Sarah Squirm Reacts to Viral ‘Saturday Night Live’ Take That Hot Women Don’t Get Cast

Squirm asked for sensitivity and compassion when she heard the shocking news

According to the apparent Saturday Night Live casting guidelines, Sarah Squirm is officially not hot — Lorne Michaels better hope that her dad never finds out

Eleven days ago, popular Tiktoker Jahelis posted a near-four minute video captioned, “Hoepfulky (sic) at least one person out there understands what I’m trying to say” in which she claimed that Saturday Night Live refuses to hire “hot” women due to patriarchal standards in media that demand that woman comedians must be more funny than they are attractive in order to be accepted by a male audience. While Jahelis claims that her now-viral rant about the unattractiveness of various SNL cast members (in her evaluation) wasn’t meant to tear down the successful women who failed Jahelis’ fuckability test but to rather highlight misogynistic double standards in entertainment, it was hard not to read the post as a dig on the appearances of the many dozens of talented women who have appeared on SNL in the last 48 seasons, and one such artist finally offered her own response.

The online SNL fandom may have spent this past weekend railing against Jahelis’ insulting assessment of their favorite female comedians’ looks, but Sarah Sherman, better known as “that extremely colorful and chaotic cast member who tortures Colin Jost” or simply “Sarah Squirm,” bypassed the anger stage of grief and skipped straight to acceptance.

Many of the SNL fans who took offense to Jahelis' video pointed out the irony (or hypocrisy) of her criticizing the casting process for being superficial when she, herself, couldn't be bothered to learn Heidi Gardner's name before openly trashing her appearance. In the video, Jahelis says that Gardner is “not that pretty,” saying that “it always makes me laugh” when Gardners character in a sketch is written to be an attractive woman.

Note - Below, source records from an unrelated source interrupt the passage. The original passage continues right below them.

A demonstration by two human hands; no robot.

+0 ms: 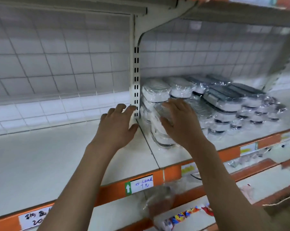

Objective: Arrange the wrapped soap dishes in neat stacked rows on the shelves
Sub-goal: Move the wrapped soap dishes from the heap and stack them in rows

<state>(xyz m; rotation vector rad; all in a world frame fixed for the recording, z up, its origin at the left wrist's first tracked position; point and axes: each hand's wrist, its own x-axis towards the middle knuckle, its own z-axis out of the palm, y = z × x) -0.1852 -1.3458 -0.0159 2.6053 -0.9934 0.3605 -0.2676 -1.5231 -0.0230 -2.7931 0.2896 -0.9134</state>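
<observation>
Clear-wrapped white soap dishes (155, 92) stand stacked at the left end of the right-hand shelf (224, 137), beside the slotted upright post (135, 84). My right hand (179, 120) grips a wrapped dish (162, 112) at the front of this stack, thumb on its near side. My left hand (117, 124) hovers just left of the post with fingers spread, holding nothing. More wrapped dishes, grey rectangular ones (227, 94) on top of white oval ones (251, 114), lie in loose rows to the right.
The left shelf section (57, 155) is bare white metal with a wire grid back (57, 64). Orange price rails with labels (141, 183) run along the shelf fronts. Packaged goods (182, 217) lie on the lower shelf. Another shelf hangs overhead.
</observation>
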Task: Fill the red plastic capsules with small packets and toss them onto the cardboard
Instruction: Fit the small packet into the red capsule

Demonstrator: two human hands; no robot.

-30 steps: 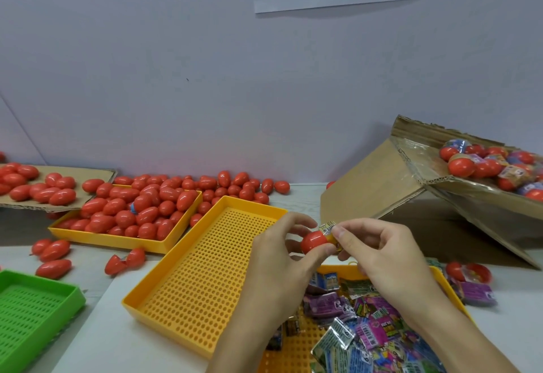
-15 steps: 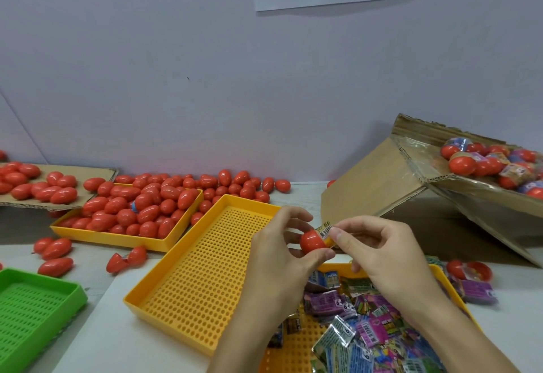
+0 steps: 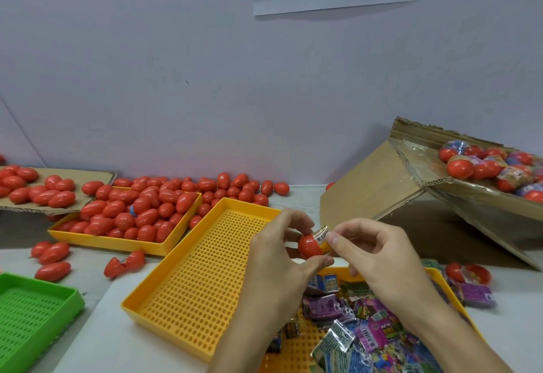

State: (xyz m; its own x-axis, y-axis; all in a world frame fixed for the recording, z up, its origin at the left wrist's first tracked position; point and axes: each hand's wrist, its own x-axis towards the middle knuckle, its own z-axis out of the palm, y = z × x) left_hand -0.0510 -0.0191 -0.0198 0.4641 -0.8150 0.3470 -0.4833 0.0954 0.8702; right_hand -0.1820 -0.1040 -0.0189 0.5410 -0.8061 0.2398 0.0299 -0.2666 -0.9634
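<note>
My left hand (image 3: 277, 258) grips a red capsule half (image 3: 308, 245) between thumb and fingers, above the table's middle. My right hand (image 3: 379, 258) pinches a small yellowish packet (image 3: 322, 235) and presses it into the capsule's open end; part of the packet sticks out. More small packets (image 3: 352, 322) lie heaped in a yellow tray (image 3: 437, 277) below my hands. The tilted cardboard box (image 3: 382, 184) at the right carries several filled capsules (image 3: 484, 170) on its upper flap.
An empty yellow perforated tray (image 3: 199, 272) lies just left of my hands. Behind it a yellow tray (image 3: 105, 240) is piled with red capsules (image 3: 141, 211), more strewn along the wall and on a flat cardboard sheet (image 3: 97, 174). A green tray (image 3: 32, 314) sits front left.
Both hands stayed together in the same spot; the right fingers have worked the packet a little further into the capsule half.
</note>
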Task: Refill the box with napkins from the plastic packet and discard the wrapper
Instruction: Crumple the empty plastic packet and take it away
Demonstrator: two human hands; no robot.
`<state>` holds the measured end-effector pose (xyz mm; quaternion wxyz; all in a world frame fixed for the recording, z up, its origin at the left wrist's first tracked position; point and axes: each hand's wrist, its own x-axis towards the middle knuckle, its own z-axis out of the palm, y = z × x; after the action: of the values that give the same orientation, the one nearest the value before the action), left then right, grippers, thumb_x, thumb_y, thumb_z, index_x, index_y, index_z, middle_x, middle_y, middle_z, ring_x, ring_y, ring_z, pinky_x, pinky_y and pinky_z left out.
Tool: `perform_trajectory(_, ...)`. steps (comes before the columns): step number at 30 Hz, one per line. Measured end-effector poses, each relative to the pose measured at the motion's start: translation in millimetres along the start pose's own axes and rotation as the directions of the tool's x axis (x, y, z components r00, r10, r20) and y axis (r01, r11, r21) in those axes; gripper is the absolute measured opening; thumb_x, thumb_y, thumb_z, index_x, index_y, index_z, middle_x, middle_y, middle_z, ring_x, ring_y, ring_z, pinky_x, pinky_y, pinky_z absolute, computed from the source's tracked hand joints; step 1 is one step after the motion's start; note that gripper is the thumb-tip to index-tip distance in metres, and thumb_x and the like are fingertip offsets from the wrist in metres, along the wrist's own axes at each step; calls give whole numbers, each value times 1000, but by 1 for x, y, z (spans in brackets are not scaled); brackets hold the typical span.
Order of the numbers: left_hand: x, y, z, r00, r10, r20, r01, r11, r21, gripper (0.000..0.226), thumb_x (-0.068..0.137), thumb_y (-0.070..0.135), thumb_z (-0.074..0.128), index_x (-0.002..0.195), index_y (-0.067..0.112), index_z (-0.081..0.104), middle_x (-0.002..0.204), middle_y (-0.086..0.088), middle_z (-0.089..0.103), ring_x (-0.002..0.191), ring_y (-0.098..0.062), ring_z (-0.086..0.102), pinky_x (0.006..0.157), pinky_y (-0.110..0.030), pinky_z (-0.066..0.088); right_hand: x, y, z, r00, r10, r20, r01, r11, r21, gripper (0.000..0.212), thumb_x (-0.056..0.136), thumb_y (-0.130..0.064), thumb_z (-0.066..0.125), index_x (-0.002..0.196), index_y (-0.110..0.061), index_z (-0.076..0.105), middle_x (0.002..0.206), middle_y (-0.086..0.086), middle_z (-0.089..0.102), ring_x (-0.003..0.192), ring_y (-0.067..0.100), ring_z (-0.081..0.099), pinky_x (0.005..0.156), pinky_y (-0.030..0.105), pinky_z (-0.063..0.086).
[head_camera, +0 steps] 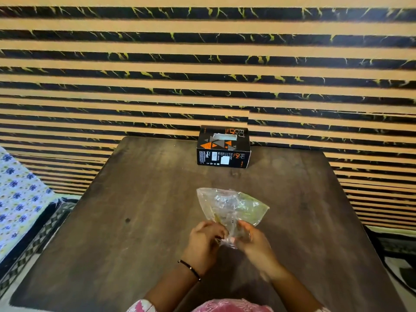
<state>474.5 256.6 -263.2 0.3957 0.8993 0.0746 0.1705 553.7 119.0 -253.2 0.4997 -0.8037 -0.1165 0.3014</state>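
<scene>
Now the wrapper (231, 207) looks empty: a clear, crumpled plastic packet with no napkins visible inside. It fans out away from the person, and its narrow gathered end points back toward the body. Both hands are close together on that end. The left hand (206, 240) pinches it from one side and the right hand (248, 238) from the other, fingers curled on the plastic. So its long axis runs from the hands toward the box (223, 147), which stands upright well apart at the far edge of the table (112, 221), near the striped wall (135, 64). I judge the refill is done and the discarding remains; no bin is in view.
</scene>
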Motion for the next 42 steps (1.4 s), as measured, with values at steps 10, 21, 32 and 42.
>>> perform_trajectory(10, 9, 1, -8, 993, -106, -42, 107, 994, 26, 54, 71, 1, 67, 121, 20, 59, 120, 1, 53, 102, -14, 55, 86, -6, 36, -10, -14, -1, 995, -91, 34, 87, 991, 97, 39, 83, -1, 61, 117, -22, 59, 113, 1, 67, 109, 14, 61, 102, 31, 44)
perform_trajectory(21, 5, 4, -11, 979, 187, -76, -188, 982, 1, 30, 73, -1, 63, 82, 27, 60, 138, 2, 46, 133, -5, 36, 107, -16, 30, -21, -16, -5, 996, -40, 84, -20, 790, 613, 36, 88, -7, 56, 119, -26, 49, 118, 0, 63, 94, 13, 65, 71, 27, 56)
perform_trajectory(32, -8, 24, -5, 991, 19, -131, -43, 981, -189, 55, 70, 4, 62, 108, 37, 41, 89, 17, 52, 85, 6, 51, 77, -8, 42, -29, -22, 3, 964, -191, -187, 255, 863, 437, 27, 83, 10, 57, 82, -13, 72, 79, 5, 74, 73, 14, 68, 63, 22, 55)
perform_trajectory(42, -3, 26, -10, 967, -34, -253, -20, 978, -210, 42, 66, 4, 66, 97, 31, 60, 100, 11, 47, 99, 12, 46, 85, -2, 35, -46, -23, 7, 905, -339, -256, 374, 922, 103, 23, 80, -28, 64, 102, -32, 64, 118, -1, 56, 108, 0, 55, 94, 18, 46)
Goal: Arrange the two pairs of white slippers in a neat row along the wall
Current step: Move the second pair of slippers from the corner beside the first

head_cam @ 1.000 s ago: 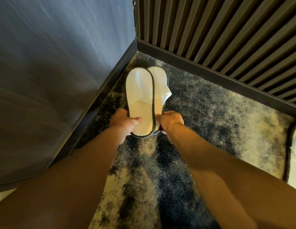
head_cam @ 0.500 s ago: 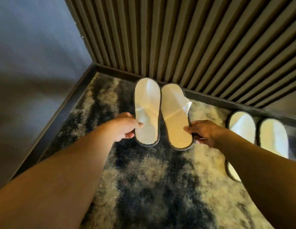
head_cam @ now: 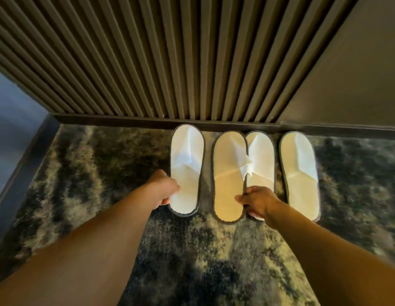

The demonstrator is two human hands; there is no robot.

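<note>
Several white slippers with dark trim lie toes-first against the slatted wall (head_cam: pixel 161 62). My left hand (head_cam: pixel 163 188) grips the heel edge of the leftmost slipper (head_cam: pixel 186 160). My right hand (head_cam: pixel 257 200) pinches the heel side of the second slipper (head_cam: pixel 228 171), which overlaps the edge of the third slipper (head_cam: pixel 261 164). The fourth slipper (head_cam: pixel 299 171) lies apart at the right, untouched. My right hand covers the heel of the third slipper.
A mottled dark and cream carpet (head_cam: pixel 103 173) covers the floor. A dark skirting board (head_cam: pixel 125 119) runs along the wall's foot. A blue-grey side wall (head_cam: pixel 8 120) closes the corner at the left. Carpet is bare left and right of the slippers.
I have carried the held pair rightwards from the corner, spread the two slippers apart, and brought them next to the other pair by the wall. The view has swung right.
</note>
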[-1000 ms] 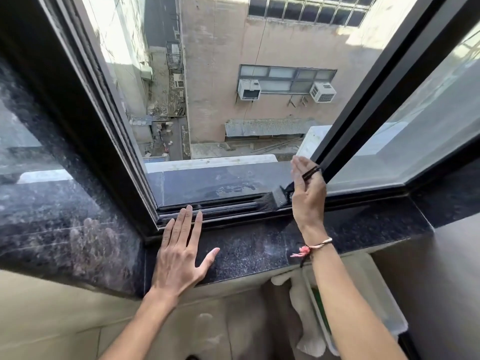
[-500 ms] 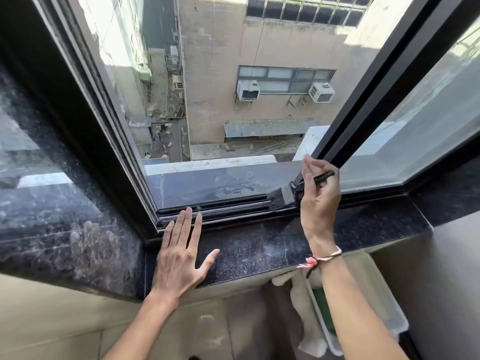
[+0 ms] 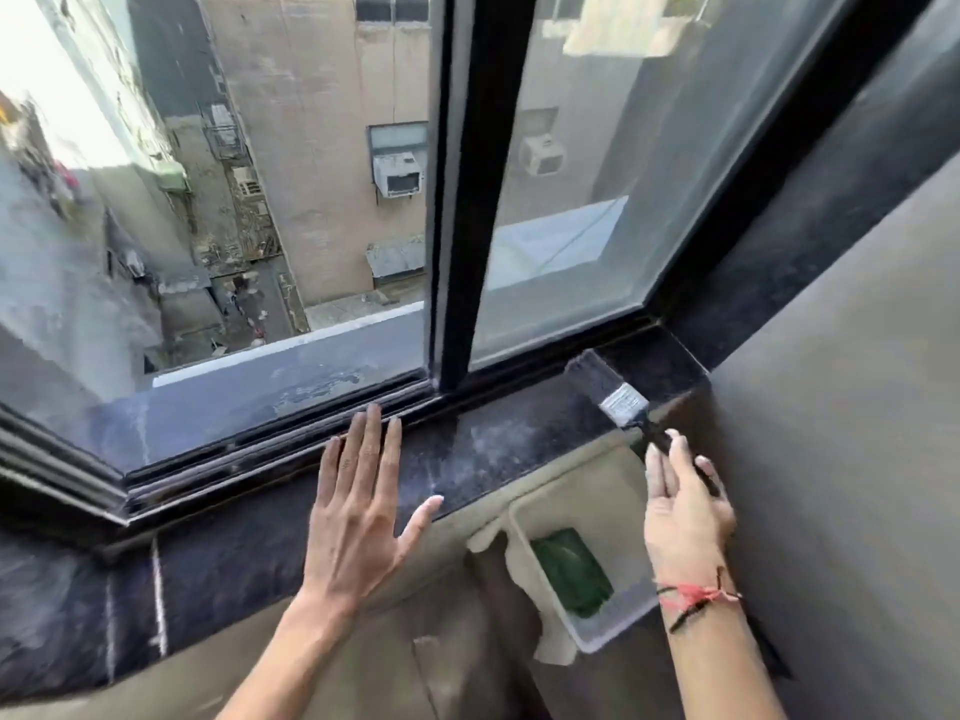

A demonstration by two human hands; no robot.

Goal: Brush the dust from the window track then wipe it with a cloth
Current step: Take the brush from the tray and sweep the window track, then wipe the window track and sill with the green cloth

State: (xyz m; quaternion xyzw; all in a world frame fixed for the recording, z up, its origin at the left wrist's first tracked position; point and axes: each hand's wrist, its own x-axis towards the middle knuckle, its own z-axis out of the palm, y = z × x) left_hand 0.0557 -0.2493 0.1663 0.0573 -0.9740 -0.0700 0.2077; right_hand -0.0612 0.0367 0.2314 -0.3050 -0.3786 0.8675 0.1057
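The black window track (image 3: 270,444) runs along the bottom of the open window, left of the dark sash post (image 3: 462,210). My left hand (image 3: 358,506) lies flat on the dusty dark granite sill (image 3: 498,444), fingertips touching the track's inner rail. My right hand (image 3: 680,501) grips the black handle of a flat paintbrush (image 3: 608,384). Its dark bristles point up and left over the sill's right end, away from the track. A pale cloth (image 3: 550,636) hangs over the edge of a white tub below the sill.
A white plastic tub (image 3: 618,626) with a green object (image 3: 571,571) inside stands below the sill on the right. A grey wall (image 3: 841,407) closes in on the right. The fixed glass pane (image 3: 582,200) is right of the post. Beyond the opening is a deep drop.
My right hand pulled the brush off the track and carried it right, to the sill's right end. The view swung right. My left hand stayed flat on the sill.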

“What is the point of going online and negging Heidi Gardner like you’re a frat bro dishing out 5s & 6s on Hot or Not Dot Com,” one user questioned on Twitter, while another said of Jahelis' confusing pretense, “I like when someone makes a video about a person, has to look up a photo of that person, and still claims they don’t know that persons name.”

Many, many more SNL fans whose hearts were presumably in the right place offered dozens of names of SNL cast members who they consider to be “hot women” without considering that, maybe, the right response to an insultingly superficial denigration of women in comedy shouldnt be countered with an equally superficial endorsement. Similarly, other SNL defenders attacked Jahelis own appearance in jokes and roasts. But Squirms response to the video stands out as mature and just mocking enough to maybe make Jahelis reconsider the way she speaks about successful women online and let the rest of us laugh off the massively unneeded take.

As one of the top commenters said under the TikTok, “Its ok not to verbalize every thought.”